-- RECORDS PROVIDED follows --

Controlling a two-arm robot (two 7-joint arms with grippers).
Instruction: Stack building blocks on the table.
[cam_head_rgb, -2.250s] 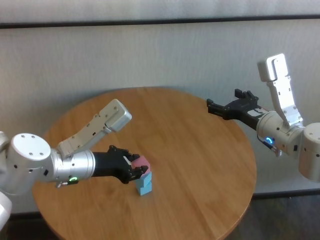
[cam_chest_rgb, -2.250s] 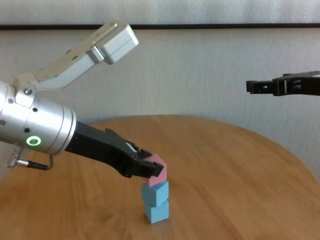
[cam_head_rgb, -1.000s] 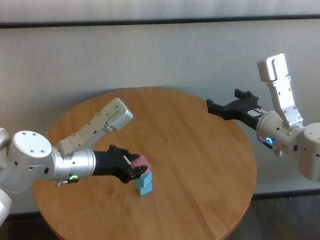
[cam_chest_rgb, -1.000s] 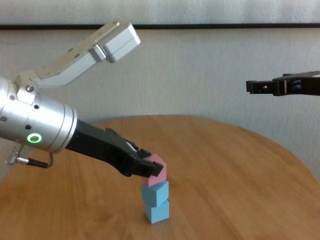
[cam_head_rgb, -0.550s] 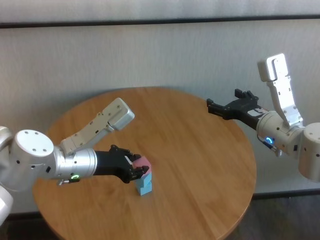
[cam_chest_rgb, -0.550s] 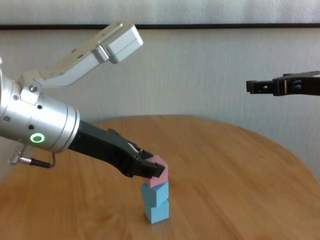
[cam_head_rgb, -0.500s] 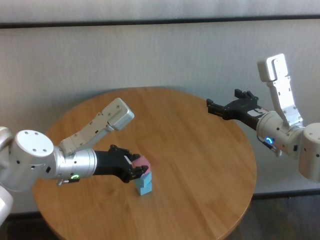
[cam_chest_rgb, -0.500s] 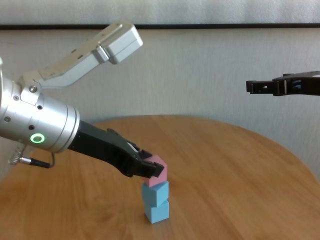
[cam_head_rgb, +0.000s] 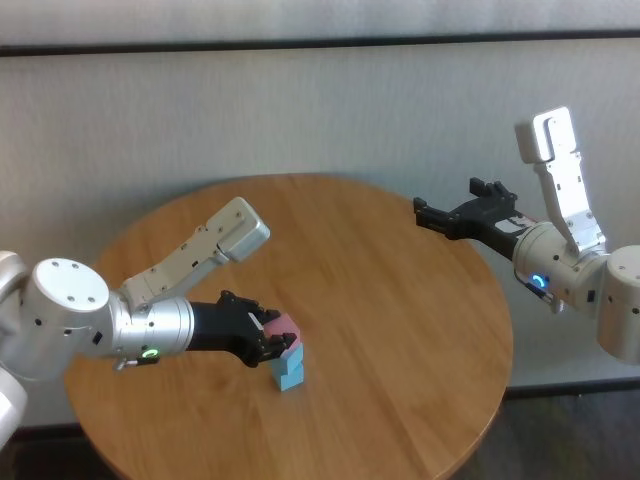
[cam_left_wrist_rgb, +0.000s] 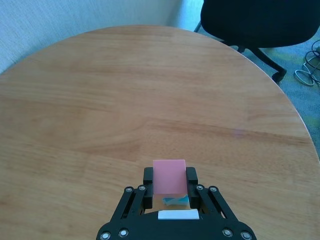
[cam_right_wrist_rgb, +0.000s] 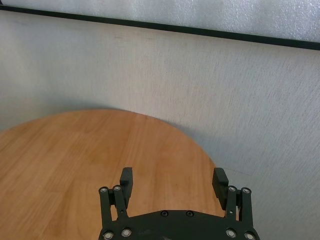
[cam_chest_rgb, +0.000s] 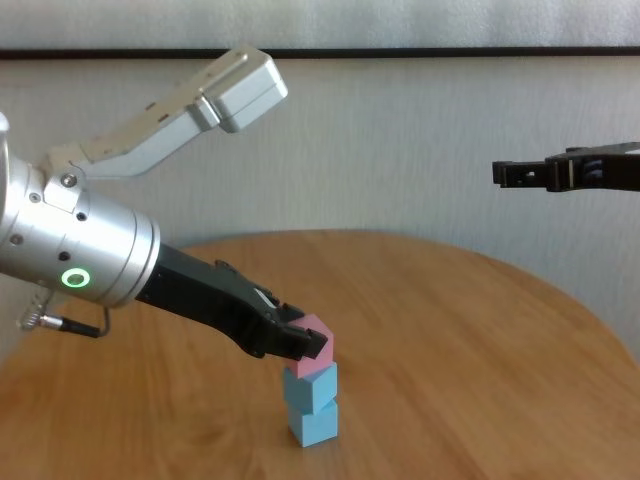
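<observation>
Two light blue building blocks stand stacked near the front of the round wooden table (cam_head_rgb: 400, 320), the upper one (cam_chest_rgb: 312, 385) on the lower one (cam_chest_rgb: 314, 423). A pink block (cam_chest_rgb: 320, 333) sits right on top of the upper blue one, slightly off to the left, and I cannot tell whether they touch. My left gripper (cam_chest_rgb: 305, 342) is shut on the pink block (cam_left_wrist_rgb: 169, 176), one finger on each side. In the left wrist view only a sliver of blue (cam_left_wrist_rgb: 175, 200) shows below the pink block. My right gripper (cam_head_rgb: 448, 198) hovers open and empty above the table's far right edge.
A textured wall runs close behind the table. Beyond the table's edge, a black office chair (cam_left_wrist_rgb: 255, 20) stands on the carpet beside some cables (cam_left_wrist_rgb: 307, 75). Bare wood (cam_chest_rgb: 480, 380) lies to the right of the stack.
The left arm has shifted very slightly and the pink block sits a touch lower over the stack, still in the gripper. The right arm has not moved.
</observation>
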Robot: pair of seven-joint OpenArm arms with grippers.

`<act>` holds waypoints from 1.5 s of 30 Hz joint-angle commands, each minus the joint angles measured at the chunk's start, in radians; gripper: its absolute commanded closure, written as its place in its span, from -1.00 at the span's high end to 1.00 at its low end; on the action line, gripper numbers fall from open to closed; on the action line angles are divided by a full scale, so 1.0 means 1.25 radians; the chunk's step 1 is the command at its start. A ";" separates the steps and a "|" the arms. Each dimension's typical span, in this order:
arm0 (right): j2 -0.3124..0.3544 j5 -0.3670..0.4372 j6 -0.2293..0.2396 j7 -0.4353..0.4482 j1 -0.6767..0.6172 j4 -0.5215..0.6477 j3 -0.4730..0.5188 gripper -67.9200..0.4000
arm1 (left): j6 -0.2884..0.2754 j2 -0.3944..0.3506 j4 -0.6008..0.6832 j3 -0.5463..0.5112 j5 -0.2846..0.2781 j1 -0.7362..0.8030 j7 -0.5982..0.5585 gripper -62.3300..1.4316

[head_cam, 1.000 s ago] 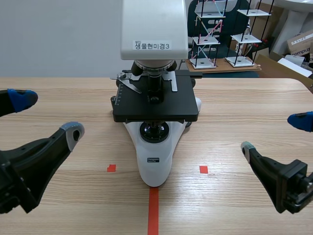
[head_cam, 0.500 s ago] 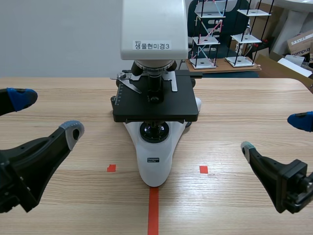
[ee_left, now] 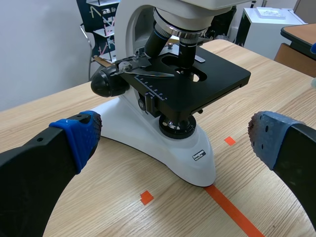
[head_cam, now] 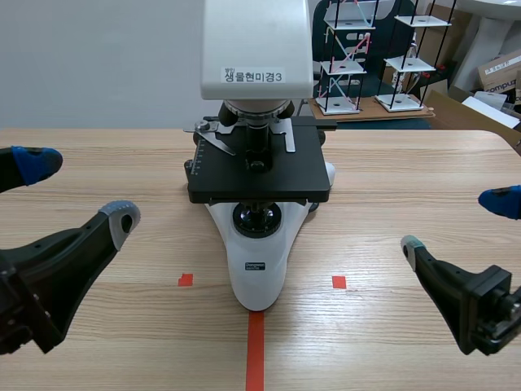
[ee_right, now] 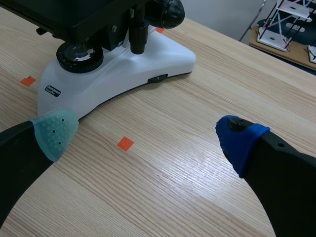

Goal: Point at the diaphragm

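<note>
Microscope (head_cam: 257,269) sits mid counter (head_cam: 407,163), diaphragm (ee_left: 177,126) under its stage. Left end effector (head_cam: 79,191) near left, right end effector (head_cam: 456,221) near right: both wide open, empty, well apart from it.

Thick, curved black fingers on the left gripper (head_cam: 79,190) and right gripper (head_cam: 456,221) end in soft dotted pads (ee_right: 54,131), one blue, one grey-green.
</note>
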 commanded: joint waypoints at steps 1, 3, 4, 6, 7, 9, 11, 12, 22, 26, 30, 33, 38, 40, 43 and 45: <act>0.002 0.006 0.000 0.009 0.005 0.016 -0.004 0.82 | -0.001 0.004 0.004 -0.005 -0.005 0.004 -0.012 1.00; 0.002 0.006 0.000 0.009 0.005 0.016 -0.004 0.82 | -0.001 0.004 0.004 -0.005 -0.005 0.004 -0.012 1.00; 0.002 0.006 0.000 0.009 0.005 0.016 -0.004 0.82 | -0.001 0.004 0.004 -0.005 -0.005 0.004 -0.012 1.00; 0.002 0.006 0.000 0.009 0.005 0.016 -0.004 0.82 | -0.001 0.004 0.004 -0.005 -0.005 0.004 -0.012 0.99; 0.002 0.006 0.000 0.009 0.005 0.016 -0.004 0.82 | -0.001 0.004 0.004 -0.005 -0.005 0.004 -0.012 0.92; 0.002 0.006 0.000 0.009 0.005 0.016 -0.004 0.82 | -0.001 0.004 0.004 -0.005 -0.005 0.004 -0.012 0.72; 0.002 0.006 0.000 0.009 0.005 0.016 -0.004 0.82 | -0.001 0.004 0.004 -0.005 -0.005 0.004 -0.012 0.45; 0.002 0.006 0.000 0.009 0.005 0.016 -0.004 0.82 | -0.001 0.004 0.004 -0.005 -0.005 0.004 -0.012 0.30; 0.002 0.006 0.000 0.009 0.005 0.016 -0.004 0.82 | -0.001 0.004 -0.008 -0.005 0.001 0.003 -0.006 -0.90; 0.002 0.006 0.000 0.009 0.005 0.016 -0.004 0.82 | -0.002 0.004 -0.081 0.002 0.042 0.002 -0.089 -0.90; 0.002 0.006 0.000 0.009 0.005 0.016 -0.004 0.82 | -0.002 0.003 -0.198 0.034 0.137 -0.002 -0.255 -0.90; 0.002 0.006 0.000 0.009 0.005 0.016 -0.004 0.82 | -0.001 0.001 -0.289 0.075 0.238 -0.028 -0.377 -0.90; 0.002 0.006 0.000 0.009 0.005 0.016 -0.004 0.82 | 0.006 -0.018 -0.428 0.160 0.271 -0.125 -0.450 -0.90; 0.002 0.006 0.000 0.009 0.005 0.016 -0.004 0.82 | 0.013 -0.021 -0.486 0.193 0.271 -0.174 -0.480 -0.90; 0.002 0.006 0.000 0.009 0.005 0.016 -0.004 0.82 | 0.029 -0.021 -0.570 0.243 0.271 -0.243 -0.529 -0.90; 0.002 0.006 0.000 0.009 0.005 0.016 -0.004 0.82 | 0.036 -0.020 -0.625 0.280 0.271 -0.285 -0.568 -0.90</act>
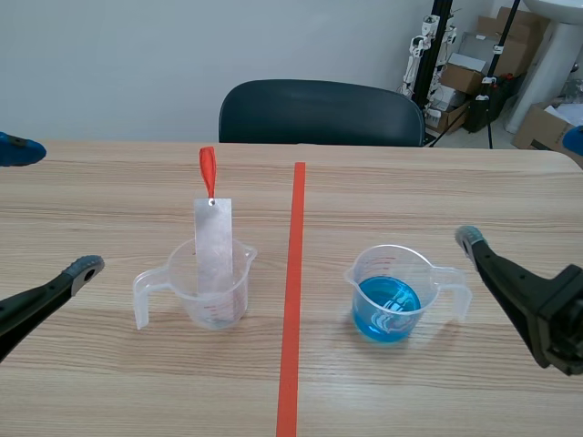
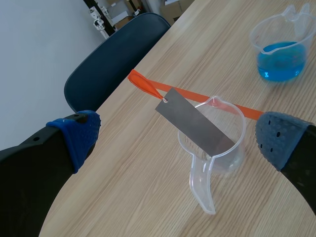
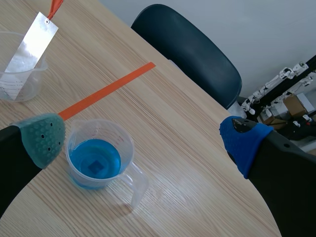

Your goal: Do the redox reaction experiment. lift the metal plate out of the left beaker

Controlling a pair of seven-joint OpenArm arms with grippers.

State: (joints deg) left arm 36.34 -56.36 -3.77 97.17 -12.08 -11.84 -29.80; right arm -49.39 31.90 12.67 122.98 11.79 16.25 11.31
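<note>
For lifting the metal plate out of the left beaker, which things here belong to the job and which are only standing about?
Job: metal plate; red tag on its top; clear left beaker holding it.
Just about: right beaker of blue liquid; dark chair; cardboard boxes behind.

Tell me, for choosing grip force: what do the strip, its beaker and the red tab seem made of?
Metal plate: thin sheet metal, matte grey, flat with a punched hole. Left beaker: seemingly clear moulded plastic; see-through, with printed marks and a handle. Red tab: glossy plastic or ribbon; cannot tell which.
</note>
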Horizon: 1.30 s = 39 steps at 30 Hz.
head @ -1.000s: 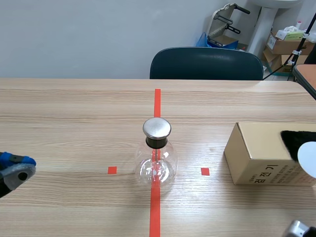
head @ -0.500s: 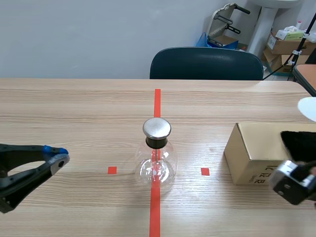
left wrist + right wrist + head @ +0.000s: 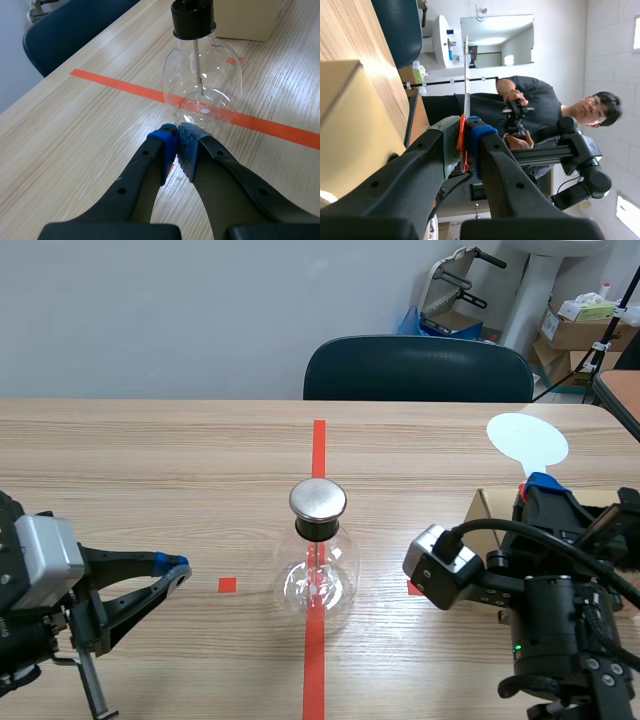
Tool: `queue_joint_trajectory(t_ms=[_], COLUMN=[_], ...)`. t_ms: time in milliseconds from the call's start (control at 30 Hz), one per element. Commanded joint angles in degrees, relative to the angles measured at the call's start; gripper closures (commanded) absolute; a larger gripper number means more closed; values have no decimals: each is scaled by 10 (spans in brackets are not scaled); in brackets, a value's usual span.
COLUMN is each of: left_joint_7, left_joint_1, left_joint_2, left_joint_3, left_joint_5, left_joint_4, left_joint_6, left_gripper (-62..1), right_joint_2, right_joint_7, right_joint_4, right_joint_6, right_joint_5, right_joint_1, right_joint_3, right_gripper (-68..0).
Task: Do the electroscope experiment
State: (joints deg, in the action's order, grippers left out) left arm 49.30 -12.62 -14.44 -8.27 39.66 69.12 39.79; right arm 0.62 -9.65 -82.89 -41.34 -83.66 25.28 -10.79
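The left gripper hangs low over the table, its two pads pressed together with nothing between them. Just ahead of its tips stands the glass flask, upright on the red tape line, with a black stopper and a round metal cap on top. Gripper and glass are near but apart. On the far side of the flask from it, the right gripper is held up off the table. It pinches the thin orange handle of a white disc, which stands up above its fingertips. Behind and below that arm lies a cardboard box.

The step in hand looks to be carrying the disc across to the metal cap. To do it well, the right arm should grip the handle alone, so the face of the disc brushes nothing on the way. It should come at the cap from above, not from the side, since a sideways knock could tip the flask. Near the cap it should slow down and turn the flat face toward the metal. The left gripper does best well off the glass.
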Motion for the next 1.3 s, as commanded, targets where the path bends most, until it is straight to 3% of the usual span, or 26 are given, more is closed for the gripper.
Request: queue_joint_trajectory(t_ms=[0, 100, 233, 433, 667, 967, 1067, 1267], left_joint_7=[16, 38, 54, 53, 49, 47, 49, 49], left_joint_1=[9, 28, 47, 52, 52, 52, 52, 50], left_joint_2=[7, 21, 35, 53, 71, 73, 75, 71], left_joint_3=[0, 0, 0, 0, 0, 0, 0, 20], left_joint_5=[12, 59, 110, 143, 159, 159, 159, 153], left_joint_4=[-2, -35, -78, -116, -134, -137, -137, -144], left_joint_6=[1, 1, 1, 1, -3, -17, -35, -37], left_gripper=[-41, -41, -41, -41, -41, -41, -41, -40], right_joint_2=[3, 4, 10, 28, 50, 50, 58, 81], right_joint_7=[-9, -28, -38, -42, -38, -5, -5, -17], right_joint_4=[-3, -3, -3, -3, -4, -16, -22, -23], right_joint_6=[-5, 19, 29, 40, 46, 43, 43, 48], right_joint_5=[0, 0, 0, 0, 0, 0, 0, 0], right_joint_1=[-12, -14, -15, -15, -15, -15, -16, -22], right_joint_3=[-7, -33, -61, -99, -133, -122, -120, -135], right_gripper=[-9, -9, -9, -9, -9, -9, -8, -9])
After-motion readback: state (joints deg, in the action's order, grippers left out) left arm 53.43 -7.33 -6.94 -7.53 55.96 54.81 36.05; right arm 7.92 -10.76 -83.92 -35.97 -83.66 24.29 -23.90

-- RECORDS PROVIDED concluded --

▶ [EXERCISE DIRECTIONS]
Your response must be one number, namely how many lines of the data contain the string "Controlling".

▶ [ANSWER]
2